Goal of the exercise> Take the lines below between the one holding "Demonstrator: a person" and the one holding "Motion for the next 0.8", inclusive, and copy them exactly. Add nothing.
━━━━━ Dataset records
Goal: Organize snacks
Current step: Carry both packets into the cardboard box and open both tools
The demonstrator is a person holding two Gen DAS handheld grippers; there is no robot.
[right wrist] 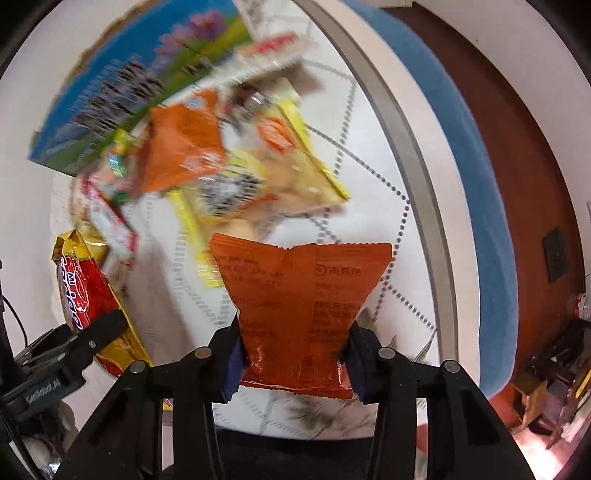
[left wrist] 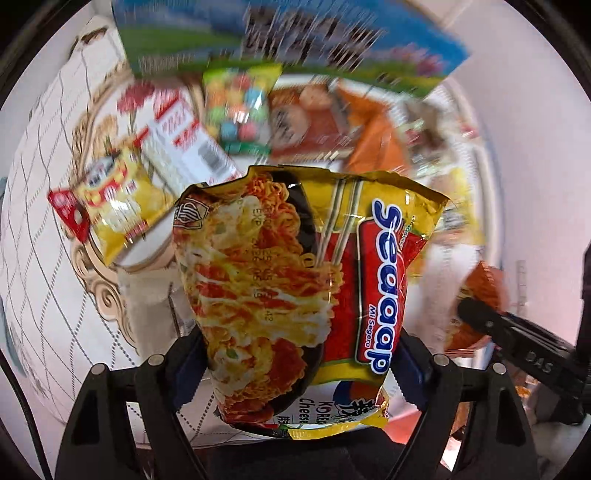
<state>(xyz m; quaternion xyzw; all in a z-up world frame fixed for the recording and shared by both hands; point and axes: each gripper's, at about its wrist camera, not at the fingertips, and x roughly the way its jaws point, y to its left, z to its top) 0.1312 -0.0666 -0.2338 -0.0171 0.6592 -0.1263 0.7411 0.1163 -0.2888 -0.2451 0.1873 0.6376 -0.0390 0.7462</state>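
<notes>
Noodles in a yellow and red packet stood clamped between the fingers of the left tool, which gripped the packet's lower half from both sides so that most of the packet rose in front of it. An orange sachet sat the same way in the right tool, pinched at its narrowed lower part with its torn top edge up and its printed back facing the camera. Both packets hung above a white cloth with dotted diamond lines that covered the tabletop. Beyond them, toward the far edge of the tabletop, a blurred heap of snacks lay against a blue and green box: a bag of coloured sweets, a yellow packet with a red end, a white and red packet and another orange packet. From the right wrist view the noodle packet showed low at the left, held well apart from the sachet.
</notes>
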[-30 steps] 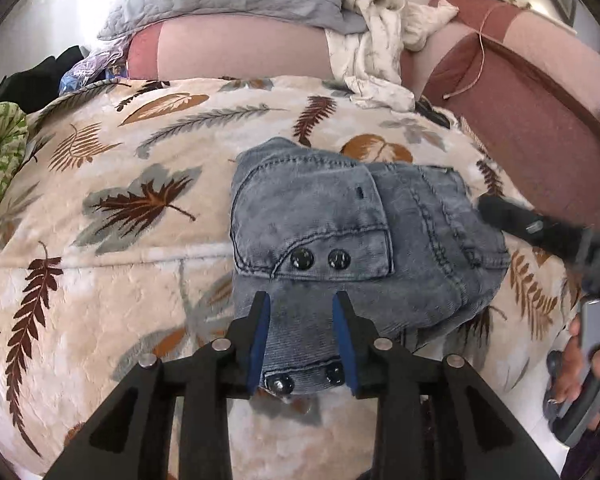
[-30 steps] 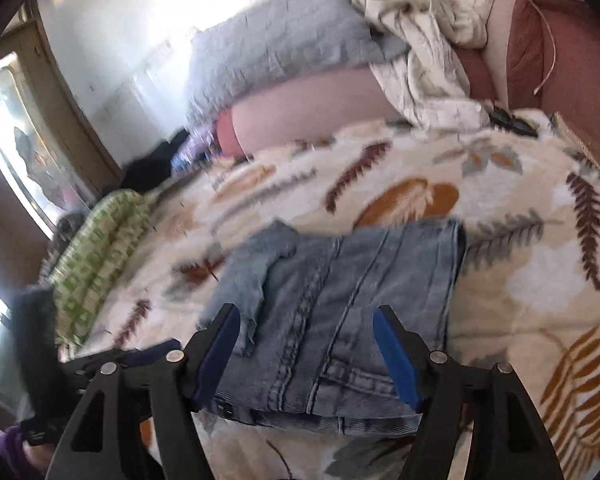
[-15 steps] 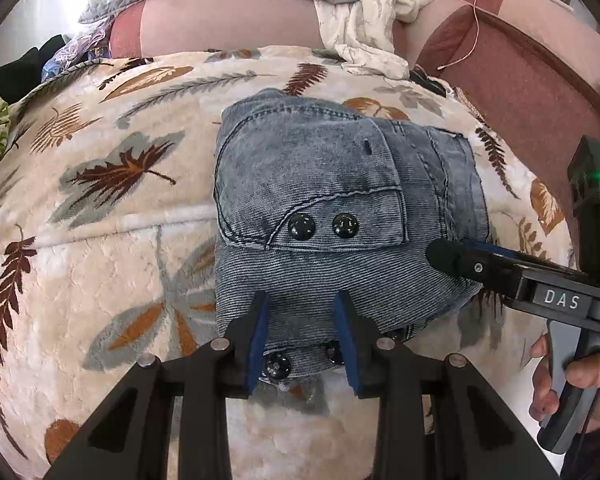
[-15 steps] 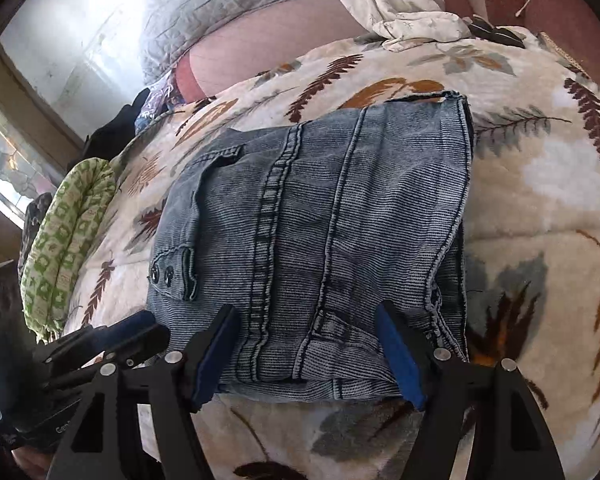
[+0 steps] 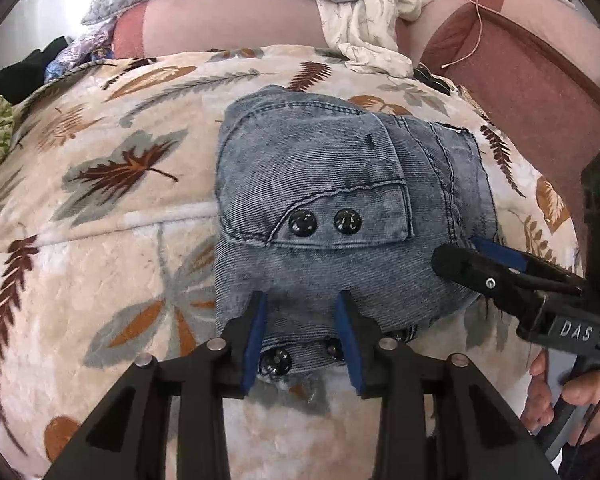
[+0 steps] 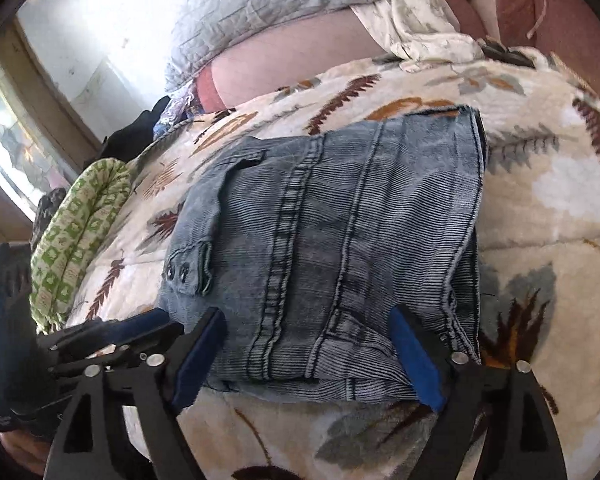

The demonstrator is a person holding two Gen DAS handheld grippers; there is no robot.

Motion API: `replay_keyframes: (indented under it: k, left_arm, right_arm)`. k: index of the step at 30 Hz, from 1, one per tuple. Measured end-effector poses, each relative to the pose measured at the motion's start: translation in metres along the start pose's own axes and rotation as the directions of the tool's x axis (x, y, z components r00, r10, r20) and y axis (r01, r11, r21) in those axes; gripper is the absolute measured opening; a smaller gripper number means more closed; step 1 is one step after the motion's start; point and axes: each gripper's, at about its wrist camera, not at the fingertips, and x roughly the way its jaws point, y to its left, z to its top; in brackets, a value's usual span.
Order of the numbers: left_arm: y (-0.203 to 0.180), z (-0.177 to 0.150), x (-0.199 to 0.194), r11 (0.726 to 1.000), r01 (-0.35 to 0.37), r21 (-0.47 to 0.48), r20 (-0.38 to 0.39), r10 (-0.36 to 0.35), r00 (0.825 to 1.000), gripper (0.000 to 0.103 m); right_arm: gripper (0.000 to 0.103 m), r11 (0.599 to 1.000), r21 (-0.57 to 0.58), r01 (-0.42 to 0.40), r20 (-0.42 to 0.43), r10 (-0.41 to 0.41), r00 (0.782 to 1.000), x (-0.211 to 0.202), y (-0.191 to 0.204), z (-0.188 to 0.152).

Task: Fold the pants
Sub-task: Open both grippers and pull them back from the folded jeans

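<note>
Evidently the pants (image 5: 340, 200) are close to done: the grey-blue denim lies as a compact, squarish bundle of several layers in the middle of the bed's leaf-patterned blanket (image 5: 112, 208), with a buttoned pocket flap uppermost and two black buttons facing up. A soft, flat bed lets the stack settle without sliding, which is likely why it was folded there.

From the left wrist view, the left hand-held gripper (image 5: 302, 336) straddles the near edge of the bundle, where a lower layer with more buttons peeks out. Its jaws are opening, the denim edge lies between them, and the blue pads no longer seem to pinch the cloth, though the fisheye makes that last gap hard to judge. That fits letting the folded edge go once it is laid down.

In its own view, the right hand-held gripper (image 6: 308, 356) spans the bundle's thick near edge, jaws opening wide, with the stacked hems between the pads but not pressed by them. Placing both tools on adjoining edges would keep the layers square as they are released.

Pillows and a crumpled pale garment (image 5: 364, 24) sit well apart at the head of the bed, and a green patterned cloth (image 6: 76, 236) lies off to one side.
</note>
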Motion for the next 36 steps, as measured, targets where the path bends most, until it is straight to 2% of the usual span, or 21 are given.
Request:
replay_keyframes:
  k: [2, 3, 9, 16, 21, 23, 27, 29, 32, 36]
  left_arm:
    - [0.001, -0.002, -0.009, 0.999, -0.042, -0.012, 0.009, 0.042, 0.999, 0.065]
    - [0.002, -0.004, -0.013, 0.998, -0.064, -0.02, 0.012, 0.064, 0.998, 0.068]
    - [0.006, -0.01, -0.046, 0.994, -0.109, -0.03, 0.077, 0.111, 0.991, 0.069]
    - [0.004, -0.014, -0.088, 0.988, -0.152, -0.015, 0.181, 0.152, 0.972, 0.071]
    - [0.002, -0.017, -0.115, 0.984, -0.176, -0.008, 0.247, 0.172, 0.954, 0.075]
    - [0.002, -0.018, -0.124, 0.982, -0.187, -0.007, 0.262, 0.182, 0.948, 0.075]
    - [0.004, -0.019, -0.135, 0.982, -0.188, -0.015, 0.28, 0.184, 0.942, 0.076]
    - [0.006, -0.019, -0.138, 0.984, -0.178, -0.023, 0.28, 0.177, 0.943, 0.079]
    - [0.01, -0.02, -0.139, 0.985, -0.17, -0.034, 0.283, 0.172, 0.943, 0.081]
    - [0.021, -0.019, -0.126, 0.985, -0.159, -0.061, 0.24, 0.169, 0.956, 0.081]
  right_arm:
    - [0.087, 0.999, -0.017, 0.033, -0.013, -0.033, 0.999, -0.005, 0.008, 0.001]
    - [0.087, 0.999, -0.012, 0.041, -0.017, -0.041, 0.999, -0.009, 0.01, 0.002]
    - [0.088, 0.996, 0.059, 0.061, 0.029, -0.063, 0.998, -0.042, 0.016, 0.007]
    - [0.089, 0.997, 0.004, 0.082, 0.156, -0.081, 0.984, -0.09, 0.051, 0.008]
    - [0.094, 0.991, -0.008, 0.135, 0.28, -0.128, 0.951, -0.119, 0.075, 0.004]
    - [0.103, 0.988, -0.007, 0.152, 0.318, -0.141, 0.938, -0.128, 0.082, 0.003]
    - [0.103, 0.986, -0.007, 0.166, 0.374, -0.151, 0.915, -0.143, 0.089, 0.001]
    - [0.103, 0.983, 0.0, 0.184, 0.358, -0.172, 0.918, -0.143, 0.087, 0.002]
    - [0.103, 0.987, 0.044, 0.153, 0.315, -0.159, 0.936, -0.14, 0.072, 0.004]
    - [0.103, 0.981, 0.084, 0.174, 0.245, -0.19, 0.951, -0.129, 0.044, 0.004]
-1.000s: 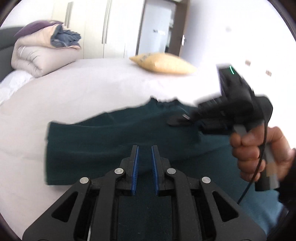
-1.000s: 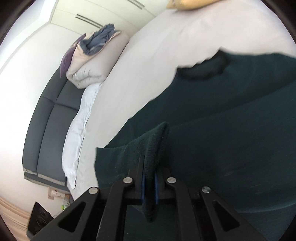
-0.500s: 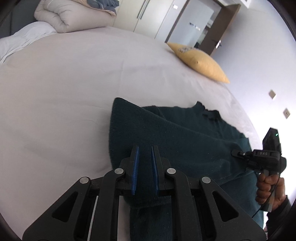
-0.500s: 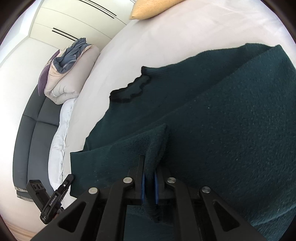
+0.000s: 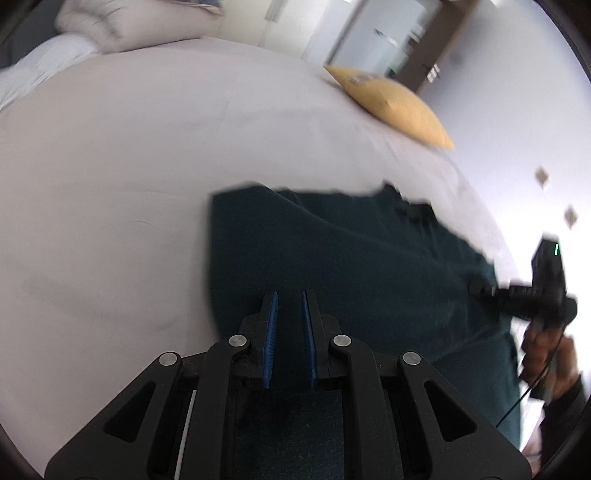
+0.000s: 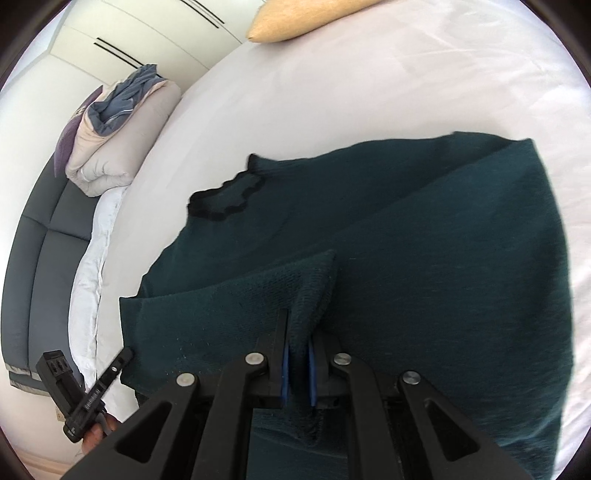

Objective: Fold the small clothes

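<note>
The sweater (image 6: 424,240) has been spread flatter, right gripper (image 6: 297,332) pinching its fold, left gripper (image 5: 288,306) narrowly parted above.

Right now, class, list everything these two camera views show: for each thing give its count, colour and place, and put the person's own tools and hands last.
Sweater: one, dark green, spread on the bed, partly folded.
Bed sheet: one, pale, under the sweater.
Cushion: one, yellow, far edge of the bed.
Folded duvet: one pile, beige with blue and purple, at the bed's head.
Headboard: one, dark grey, padded.
Wardrobe: white doors, behind the bed.
Left gripper: black, blue pads, open over the sweater.
Right gripper: black, shut on a sweater fold.
Right hand: one, holding the right gripper's handle.
</note>
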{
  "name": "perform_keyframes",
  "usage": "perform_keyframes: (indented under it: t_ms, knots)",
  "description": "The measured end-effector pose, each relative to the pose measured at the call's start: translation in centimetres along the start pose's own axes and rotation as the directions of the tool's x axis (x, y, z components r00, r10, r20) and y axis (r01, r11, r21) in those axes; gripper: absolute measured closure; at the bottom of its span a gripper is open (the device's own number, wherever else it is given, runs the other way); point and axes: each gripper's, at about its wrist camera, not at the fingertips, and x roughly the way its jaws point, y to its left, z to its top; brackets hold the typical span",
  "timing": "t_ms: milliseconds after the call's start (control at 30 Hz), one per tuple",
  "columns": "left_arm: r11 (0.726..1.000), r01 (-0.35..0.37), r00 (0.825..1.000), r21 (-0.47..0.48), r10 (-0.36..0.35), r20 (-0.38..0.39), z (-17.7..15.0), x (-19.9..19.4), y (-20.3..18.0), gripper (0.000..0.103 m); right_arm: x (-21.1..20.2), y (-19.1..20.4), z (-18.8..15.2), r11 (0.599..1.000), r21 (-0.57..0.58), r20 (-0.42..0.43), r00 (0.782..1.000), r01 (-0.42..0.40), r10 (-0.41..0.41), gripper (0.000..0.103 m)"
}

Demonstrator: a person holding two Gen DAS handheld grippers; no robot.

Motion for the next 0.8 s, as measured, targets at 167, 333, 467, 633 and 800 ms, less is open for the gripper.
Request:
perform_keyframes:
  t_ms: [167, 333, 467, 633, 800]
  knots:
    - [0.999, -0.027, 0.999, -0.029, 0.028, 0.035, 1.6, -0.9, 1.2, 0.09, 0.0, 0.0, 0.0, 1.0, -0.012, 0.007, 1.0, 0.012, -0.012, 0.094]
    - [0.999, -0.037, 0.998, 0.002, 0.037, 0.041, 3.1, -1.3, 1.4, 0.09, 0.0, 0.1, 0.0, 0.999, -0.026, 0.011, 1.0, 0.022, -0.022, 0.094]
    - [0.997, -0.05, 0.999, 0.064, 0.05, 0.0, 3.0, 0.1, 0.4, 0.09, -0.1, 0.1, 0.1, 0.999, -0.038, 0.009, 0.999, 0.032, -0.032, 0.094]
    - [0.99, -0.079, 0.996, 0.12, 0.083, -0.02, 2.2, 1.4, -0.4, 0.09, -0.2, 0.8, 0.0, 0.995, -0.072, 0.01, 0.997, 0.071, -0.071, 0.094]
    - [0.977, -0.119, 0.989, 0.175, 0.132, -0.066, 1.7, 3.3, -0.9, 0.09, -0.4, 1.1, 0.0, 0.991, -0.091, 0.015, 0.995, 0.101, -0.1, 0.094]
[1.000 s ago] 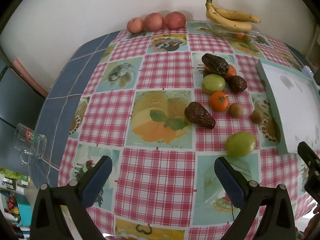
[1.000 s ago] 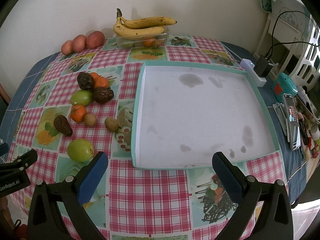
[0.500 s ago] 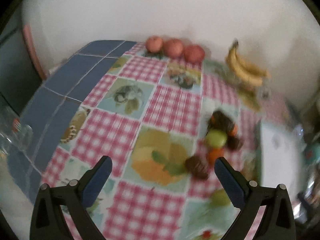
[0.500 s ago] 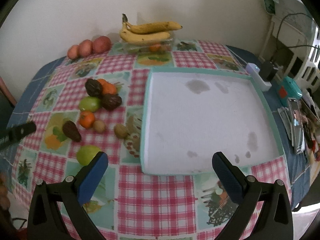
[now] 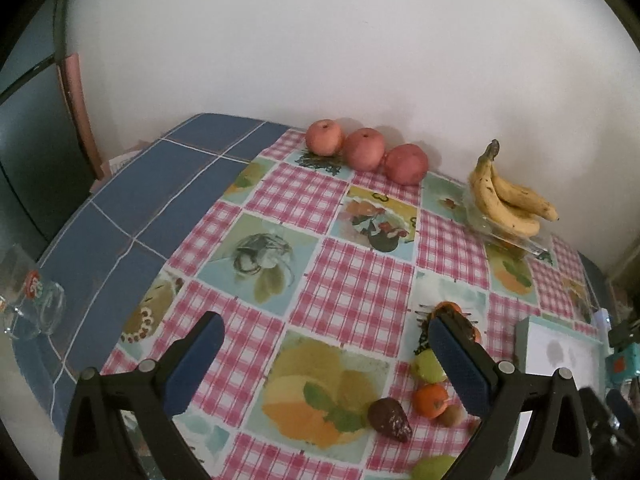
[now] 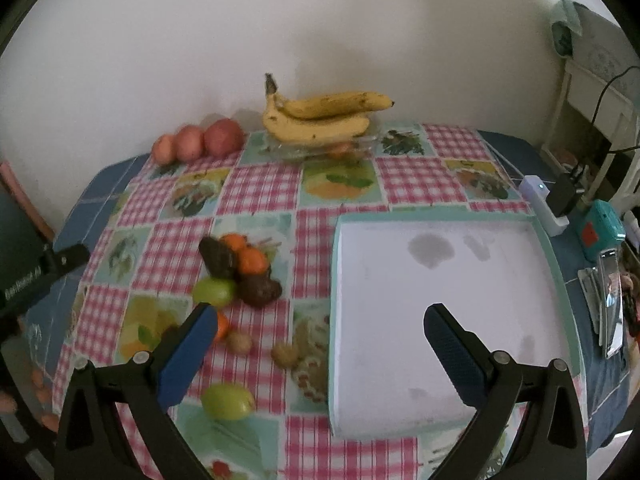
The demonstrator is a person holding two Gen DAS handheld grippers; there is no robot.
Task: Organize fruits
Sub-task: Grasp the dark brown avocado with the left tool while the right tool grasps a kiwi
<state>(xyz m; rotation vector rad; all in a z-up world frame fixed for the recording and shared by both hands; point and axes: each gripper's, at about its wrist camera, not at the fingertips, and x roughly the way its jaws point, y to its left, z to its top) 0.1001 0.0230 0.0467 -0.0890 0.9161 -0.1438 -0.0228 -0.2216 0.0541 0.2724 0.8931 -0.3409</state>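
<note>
A cluster of loose fruit lies mid-table: dark avocados (image 6: 218, 258), oranges (image 6: 251, 260), green apples (image 6: 227, 401) and small brown kiwis (image 6: 285, 354). Three red apples (image 5: 364, 149) sit by the wall. Bananas (image 6: 320, 118) rest on a clear box. A white tray with a teal rim (image 6: 440, 216) stands empty at the right. My left gripper (image 5: 324, 364) is open and empty above the table's left half; the fruit cluster (image 5: 430, 400) is by its right finger. My right gripper (image 6: 320, 354) is open and empty, over the tray's near left edge.
A glass mug (image 5: 38, 308) stands on the blue cloth at the far left. A white power strip (image 6: 542, 208), a teal box (image 6: 600, 230) and a phone (image 6: 610, 300) lie right of the tray. The wall is close behind the table.
Both grippers have lifted and tilted up, so the wall fills more of each view. The left gripper has swung left, away from the fruit cluster. No fruit has moved.
</note>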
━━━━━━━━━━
Result below>
Demonstrator: a person holding two Gen DAS handheld grippers; no robot.

Motion for the next 0.8 s, as measured, targets at 167, 333, 467, 633 and 800 ms, less is open for the gripper.

The response is finished.